Down to the last line below, write out every line exactly, starting with the one that contains "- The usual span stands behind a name" and leaving out the pictures.
************
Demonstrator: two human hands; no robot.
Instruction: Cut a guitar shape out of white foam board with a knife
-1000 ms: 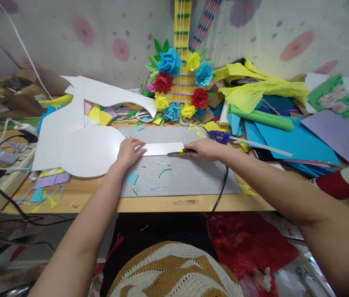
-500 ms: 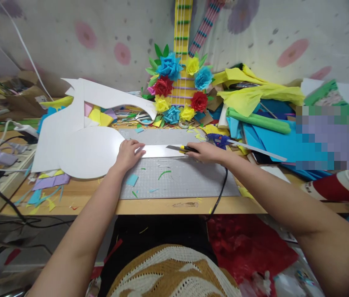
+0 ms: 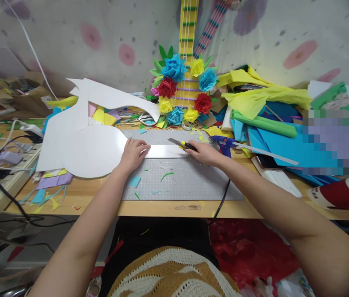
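Observation:
My left hand (image 3: pixel 135 155) lies over the neck end of a white guitar-shaped board (image 3: pixel 97 152), its fingers and thumb pressed about the narrow strip. The wide rounded part of the board is left of that hand. In my right hand (image 3: pixel 203 152) is a utility knife (image 3: pixel 183 144) with a black and yellow handle. Its blade points left and slants up, seemingly above the strip. My right fingers touch or hover at the strip's right end; which one I cannot tell. Beneath the strip is a grey cutting mat (image 3: pixel 180 185) with paper scraps on it.
A blue glue gun (image 3: pixel 223 143) is just beyond my right hand, its cord running to the table edge. Behind stands a yellow guitar with paper flowers (image 3: pixel 188 88). A red-and-white cup (image 3: pixel 341 192) lies at right, a power strip (image 3: pixel 22 181) at left.
The knife blade has tipped upward, away from the strip. My hands keep nearly the same places, and the whole view has shifted slightly.

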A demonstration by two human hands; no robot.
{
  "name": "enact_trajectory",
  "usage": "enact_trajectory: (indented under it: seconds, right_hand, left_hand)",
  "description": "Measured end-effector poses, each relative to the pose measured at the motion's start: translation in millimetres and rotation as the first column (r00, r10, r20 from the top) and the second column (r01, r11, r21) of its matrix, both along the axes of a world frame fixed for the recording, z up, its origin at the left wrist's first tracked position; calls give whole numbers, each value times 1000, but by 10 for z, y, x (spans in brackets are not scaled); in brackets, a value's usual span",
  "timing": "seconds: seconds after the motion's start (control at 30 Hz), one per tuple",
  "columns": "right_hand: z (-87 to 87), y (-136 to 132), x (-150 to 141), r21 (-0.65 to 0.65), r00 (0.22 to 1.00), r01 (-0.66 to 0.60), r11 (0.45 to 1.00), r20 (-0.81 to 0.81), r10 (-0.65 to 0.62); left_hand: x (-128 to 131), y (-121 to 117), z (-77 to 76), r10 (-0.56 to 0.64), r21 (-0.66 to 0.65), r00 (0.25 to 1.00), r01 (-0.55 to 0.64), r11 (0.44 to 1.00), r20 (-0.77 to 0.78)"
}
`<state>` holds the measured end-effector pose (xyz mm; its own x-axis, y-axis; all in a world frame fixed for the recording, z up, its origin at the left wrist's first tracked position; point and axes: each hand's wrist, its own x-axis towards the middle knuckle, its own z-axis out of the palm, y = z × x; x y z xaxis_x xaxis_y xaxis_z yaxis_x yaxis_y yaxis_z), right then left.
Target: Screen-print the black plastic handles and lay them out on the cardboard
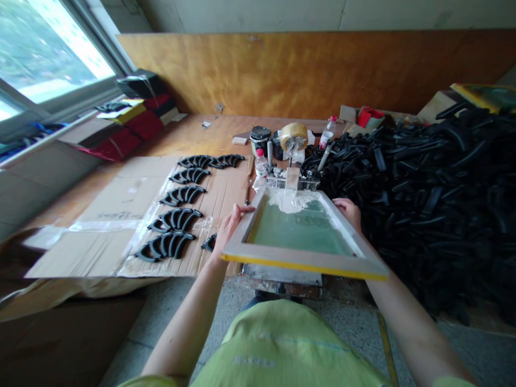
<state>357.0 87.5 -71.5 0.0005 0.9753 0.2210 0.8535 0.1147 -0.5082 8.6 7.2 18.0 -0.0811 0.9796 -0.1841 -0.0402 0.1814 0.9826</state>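
Observation:
A screen printing frame (pixel 300 256) with a yellow front edge and green mesh (pixel 298 231) is tilted up toward me over a small metal base (pixel 282 275). My left hand (pixel 230 230) grips its left side, and my right hand (pixel 350 214) has hold of the right side, its fingers partly hidden. White ink (pixel 292 203) lies thick along the far end of the mesh. A pale flat scraper (pixel 292 180) rests upright in that ink. Behind the frame is a clamp (pixel 312 184) smeared with white.
Rows of curved black plastic parts (pixel 173 245) lie on cardboard (pixel 108 199) at left. Many more black parts (pixel 423 204) are heaped at right. Two red-capped bottles (pixel 260 164), an ink tub (pixel 260 138) and a tape roll (pixel 293 136) stand behind the frame.

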Motion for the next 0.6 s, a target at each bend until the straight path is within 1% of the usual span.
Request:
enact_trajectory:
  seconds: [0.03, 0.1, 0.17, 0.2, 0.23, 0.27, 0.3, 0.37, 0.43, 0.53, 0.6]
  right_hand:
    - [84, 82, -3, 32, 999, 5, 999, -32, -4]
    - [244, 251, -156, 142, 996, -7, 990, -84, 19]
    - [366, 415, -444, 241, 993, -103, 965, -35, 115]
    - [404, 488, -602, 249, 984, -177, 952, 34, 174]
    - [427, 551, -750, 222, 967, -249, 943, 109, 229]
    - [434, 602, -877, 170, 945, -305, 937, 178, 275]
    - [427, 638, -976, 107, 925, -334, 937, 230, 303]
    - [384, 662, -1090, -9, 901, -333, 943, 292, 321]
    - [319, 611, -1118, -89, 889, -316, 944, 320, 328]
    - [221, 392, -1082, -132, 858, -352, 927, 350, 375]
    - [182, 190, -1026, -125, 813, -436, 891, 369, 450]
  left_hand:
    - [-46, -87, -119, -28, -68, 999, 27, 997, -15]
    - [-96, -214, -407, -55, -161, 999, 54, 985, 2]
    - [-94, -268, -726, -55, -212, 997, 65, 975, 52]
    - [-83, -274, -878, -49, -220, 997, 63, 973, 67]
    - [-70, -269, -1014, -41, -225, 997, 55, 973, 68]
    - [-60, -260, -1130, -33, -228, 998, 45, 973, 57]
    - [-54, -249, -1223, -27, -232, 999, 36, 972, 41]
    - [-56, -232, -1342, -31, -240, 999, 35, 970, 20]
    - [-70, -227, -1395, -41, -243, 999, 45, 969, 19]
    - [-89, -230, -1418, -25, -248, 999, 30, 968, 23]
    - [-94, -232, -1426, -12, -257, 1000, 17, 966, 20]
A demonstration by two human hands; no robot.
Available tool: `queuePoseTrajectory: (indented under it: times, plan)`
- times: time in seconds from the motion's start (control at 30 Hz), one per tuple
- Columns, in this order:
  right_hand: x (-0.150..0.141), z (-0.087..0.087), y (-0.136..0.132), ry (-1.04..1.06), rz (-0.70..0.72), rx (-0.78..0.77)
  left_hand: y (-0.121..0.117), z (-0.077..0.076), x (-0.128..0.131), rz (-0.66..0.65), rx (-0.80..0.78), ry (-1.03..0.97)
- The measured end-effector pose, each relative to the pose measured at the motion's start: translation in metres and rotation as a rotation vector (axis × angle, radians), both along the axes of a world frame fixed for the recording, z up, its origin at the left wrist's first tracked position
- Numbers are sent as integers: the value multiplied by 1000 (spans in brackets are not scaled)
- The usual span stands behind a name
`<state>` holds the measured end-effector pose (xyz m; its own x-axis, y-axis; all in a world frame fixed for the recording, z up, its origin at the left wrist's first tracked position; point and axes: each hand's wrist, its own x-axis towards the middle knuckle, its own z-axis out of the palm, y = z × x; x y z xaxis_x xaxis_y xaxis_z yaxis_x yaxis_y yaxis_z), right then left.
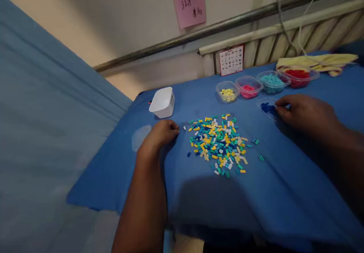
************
▶ **Solved exercise**:
- The usual span stands behind a name
`<state>` holds the measured end-effector pose (xyz m; its own x-axis, y-axis; all in a world frame fixed for the recording, z up, its origin at the left wrist's first tracked position; point and axes: each hand's wrist, its own x-axis towards the middle knuckle, its own z-axis out of the palm, y = z × x; x y z xaxis_x xaxis_y xaxis_z yaxis_x yaxis_y yaxis_z), right then left.

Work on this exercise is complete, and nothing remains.